La PCS si ferma in finale regionale solo ai rigori, ma il cuore del Centro Antico continua a vincere


Dopo aver dominato il campionato provinciale MSP da imbattuta, la Polisportiva Centro Storico Stabia ha vissuto un’altra pagina intensa della sua straordinaria stagione, arrivando fino alla finalissima regionale e arrendendosi soltanto ai calci di rigore contro l’Angri.

Il cammino dei ragazzi stabiesi è stato ancora una volta esaltante. Nelle semifinali regionali la PCS ha superato il Castel San Lorenzo con un combattuto 3-2, conquistando poi il pass per la finalissima grazie al successo per 2-1 contro l’Angri nella gara precedente. Nell’ultimo atto, giocato sul filo dell’equilibrio, la sfida si è chiusa sullo 0-0 nei tempi regolamentari. Decisiva la lotteria dei rigori, che ha premiato l’Angri per 3-2.

Mister Izzo parla ai ragazzi prima di un match delle finali regionali

Una sconfitta che però non cancella quanto costruito durante tutta la stagione da un gruppo diventato simbolo non solo sportivo, ma anche sociale, per il Centro Antico di Castellammare di Stabia. La PCS, infatti, nasce e cresce all’interno dell’oratorio come progetto educativo e inclusivo, capace negli anni di offrire gratuitamente ai ragazzi un ambiente sano, aggregazione e una concreta alternativa alla strada.

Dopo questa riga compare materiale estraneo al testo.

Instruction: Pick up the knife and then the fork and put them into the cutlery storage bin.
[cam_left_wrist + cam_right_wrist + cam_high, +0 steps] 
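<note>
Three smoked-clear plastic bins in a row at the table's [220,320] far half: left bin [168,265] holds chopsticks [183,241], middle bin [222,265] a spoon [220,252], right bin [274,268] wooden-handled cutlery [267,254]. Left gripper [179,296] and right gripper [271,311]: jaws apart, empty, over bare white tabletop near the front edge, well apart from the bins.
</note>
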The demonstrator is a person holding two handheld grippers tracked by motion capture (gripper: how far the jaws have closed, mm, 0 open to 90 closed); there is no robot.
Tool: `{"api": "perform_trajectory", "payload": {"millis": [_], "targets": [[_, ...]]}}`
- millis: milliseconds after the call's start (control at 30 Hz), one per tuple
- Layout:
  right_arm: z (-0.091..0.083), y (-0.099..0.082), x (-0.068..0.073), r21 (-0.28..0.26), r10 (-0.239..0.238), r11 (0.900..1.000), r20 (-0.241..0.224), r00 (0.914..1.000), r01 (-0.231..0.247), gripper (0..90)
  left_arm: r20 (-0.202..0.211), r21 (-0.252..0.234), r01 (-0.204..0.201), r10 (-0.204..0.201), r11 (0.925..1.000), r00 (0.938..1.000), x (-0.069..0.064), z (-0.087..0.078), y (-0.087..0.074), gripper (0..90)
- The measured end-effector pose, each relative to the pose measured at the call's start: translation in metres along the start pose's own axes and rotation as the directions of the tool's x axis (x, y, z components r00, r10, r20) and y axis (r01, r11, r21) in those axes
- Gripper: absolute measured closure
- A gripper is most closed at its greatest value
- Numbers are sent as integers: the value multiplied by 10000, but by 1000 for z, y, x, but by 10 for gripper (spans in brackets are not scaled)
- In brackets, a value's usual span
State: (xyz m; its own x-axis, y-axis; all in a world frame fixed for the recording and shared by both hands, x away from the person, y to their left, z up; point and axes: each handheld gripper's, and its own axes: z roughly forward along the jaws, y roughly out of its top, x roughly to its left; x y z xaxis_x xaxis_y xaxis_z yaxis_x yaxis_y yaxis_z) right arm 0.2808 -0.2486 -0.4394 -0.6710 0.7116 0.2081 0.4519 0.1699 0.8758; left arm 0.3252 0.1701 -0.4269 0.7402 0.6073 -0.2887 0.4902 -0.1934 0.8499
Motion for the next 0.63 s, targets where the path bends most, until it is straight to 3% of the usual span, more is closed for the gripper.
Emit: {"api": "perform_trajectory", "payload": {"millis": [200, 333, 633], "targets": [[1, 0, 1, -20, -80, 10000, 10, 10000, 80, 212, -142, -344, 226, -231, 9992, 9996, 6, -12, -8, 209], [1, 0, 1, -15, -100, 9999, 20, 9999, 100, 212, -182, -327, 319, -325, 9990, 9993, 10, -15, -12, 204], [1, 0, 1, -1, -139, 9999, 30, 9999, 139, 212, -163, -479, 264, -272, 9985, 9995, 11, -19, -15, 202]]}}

Così ha parlato Mister Giovanni Izzo a margine della manifestazione:«Dopo aver vinto il campionato MSP, ci siamo ritrovati alle finali regionali contro squadre FIGC, realtà organizzate con strutture importanti e abituate ad altri contesti. Nonostante questo, i nostri ragazzi hanno disputato un torneo straordinario. C’è grande rammarico per la finalissima persa ai rigori, anche perché il pareggio dal dischetto ci avrebbe consentito di vincere il torneo grazie alla classifica maturata nel primo girone. Peccato per il mancato successo finale, ma resta ancora una volta una grandissima prova dei ragazzi, sia dal punto di vista sportivo che umano. Questa PCS continua a dimostrare valori importanti dentro e fuori dal campo».

Nel precedente trionfo in campionato, mister Giovanni Izzo aveva sottolineato il valore umano della squadra prima ancora dei risultati: sacrificio, allenamenti anche nei giorni festivi e uno spirito di appartenenza raro da trovare. Parole confermate ancora una volta in queste finali regionali, dove la PCS ha dimostrato carattere, organizzazione e voglia di lottare fino all’ultimo pallone.

Anche i ragazzi protagonisti della cavalcata avevano raccontato quanto l’oratorio rappresenti molto più di un semplice campo da calcio: un luogo dove crescere insieme, trovare amicizia, sostegno e fiducia. Ed è proprio questo il vero successo della PCS, al di là del risultato finale. A seguire i link alle interviste video di Italo, Roberto (il capitano) e Mister Giovanni Izzo della PCS:

Le paroile di Italo
Le parole del capitano Roberto
Le parole di Mister Giovanni Izzo

La storia della Polisportiva Centro Storico Stabia, del resto, parla già da tempo di imprese e riscatto. Nel 2023 i ragazzi dell’oratorio conquistarono addirittura il titolo nazionale CSI di calcio a 7, diventando un orgoglio per tutta Castellammare.

Oggi resta l’amarezza per una finalissima persa soltanto dal dischetto, ma anche la consapevolezza di aver rappresentato ancora una volta con orgoglio il proprio quartiere, la propria comunità e quei valori di inclusione e solidarietà che rendono la PCS qualcosa di speciale.